Menjadi seperti hujan? Apa mungkin?
Satu-satunya hal yang membuat gadis
itu bersyukur atas takdirnya adalah memiliki pemuda itu. Pemuda yang tidak
pernah keberatan ketika bahunya dibasahi dengan air mata olehnya.
Di sekolah, gadis itu selalu
mendapat perlakuan yang tidak menyenangkan. Baik dari para kakak kelas maupun
teman-teman satu angkatan. Di rumah, dirinya ibarat boneka porselen emas yang
dijaga dengan ketat. Saking ketatnya, ia merasa terpenjara. Terpenjara dalam
sepi. Sebab kedua orang tua yang seharusnya menjadi tempat berlindung yang
paling aman justru sibuk dengan dunianya masing-masing. Ayahnya adalah seorang
pengusaha yang jam kerjanya padat. Sedangkan mamanya adalah seorang wanita sosialita
yang jarang berada di rumah.
Sebenarnya, gadis yang bernama Raina
itu tidak pernah membenci sepi. Sebab dalam sepi ia bisa melakukan apapun,
memikirkan apapun, tanpa ada yang mengusik. Namun, dalam sepi ia membutuhkan
teman untuk berbagi. Berbagi suka dan duka maupun tangis dan tawa. Tetapi
siapa? Siapa yang sudi menemani gadis aneh dan kesepian seperti dirinya?
Ternyata, semesta masih berbaik hati
padanya. Dirinya dipertemukan dengan pemuda itu pada suatu pegelaran wayang
golek. Sampai detik ini gadis itu selalu tersenyum ketika mengingat momen saat pertama
kali mereka bertemu. Apakah tidak ada momen yang lebih romantis selain
pegelaran wayang golek untuk bertemu dengan seseorang yang spesial?
Waktu itu pemuda tersebut menjadi
dalang pada pegelaran tersebut. Usai pegelaran, ia membantu seorang pria paruh
baya menjual kemeja batik. Kebetulan, ketika itu Raina membeli kemeja batik di
kios pemuda tersebut. Percakapan diantara mereka mengalir begitu saja. Ternyata
mereka satu sekolah. Ternyata mereka sama-sama menyukai wayang dan hujan.
“Siapa tokoh wayang favoritmu?”
tanya Raina pada pemuda itu.
“Rama.”
“Rama? Suami dewi Sinta? Apa yang
kamu suka darinya? Bukankah dia lelaki yang menyebalkan?” tanya Raina.
“Kenapa kamu berfikir begitu?”
“Tidak percaya pada istri sendiri,
apa itu bukan sesuatu yang menyebalkan?
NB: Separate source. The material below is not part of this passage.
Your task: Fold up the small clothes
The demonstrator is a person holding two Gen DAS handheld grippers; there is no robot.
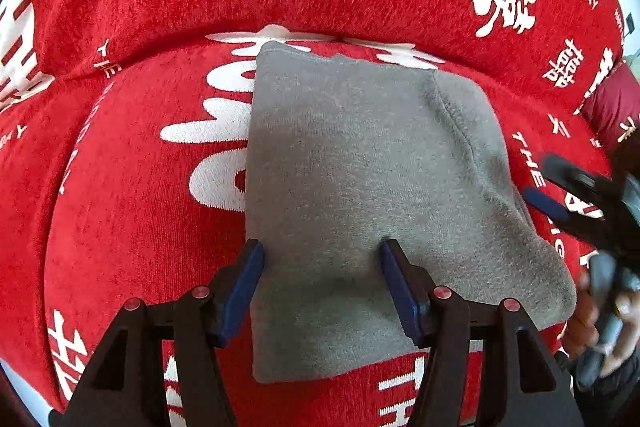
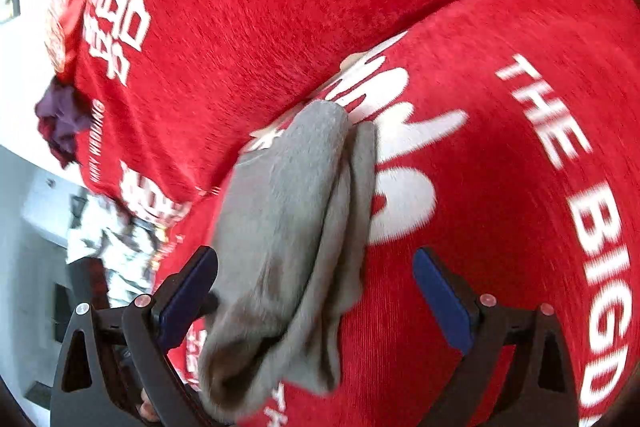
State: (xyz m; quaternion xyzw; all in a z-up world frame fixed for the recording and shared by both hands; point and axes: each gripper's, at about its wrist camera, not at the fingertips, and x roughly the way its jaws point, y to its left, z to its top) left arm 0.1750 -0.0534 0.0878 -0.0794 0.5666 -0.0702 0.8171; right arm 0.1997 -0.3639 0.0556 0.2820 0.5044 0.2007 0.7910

Ketika dewi Sinta di culik Rahwana, dia
meragukan kesucian istrinya. Bahkan setelah dewi sinta membuktikan kesuciannya,
pada kasus yang lain dia tetap meragukan kejujuran istrinya,” jelas Raina
panjang lebar.
“Hey, dia cuma memastikan. Bukannya
meragukan,” sergah pemuda itu.
Setelah hari itu, instensitas
pertemuan mereka meningkat. Sebelum bertemu pemuda itu hari-hari yang dilewati
Raina begitu berat. Kini, bersamanya semua terasa mudah. Termasuk menghadapi
orang-orang yang memperlakukannya dengan buruk.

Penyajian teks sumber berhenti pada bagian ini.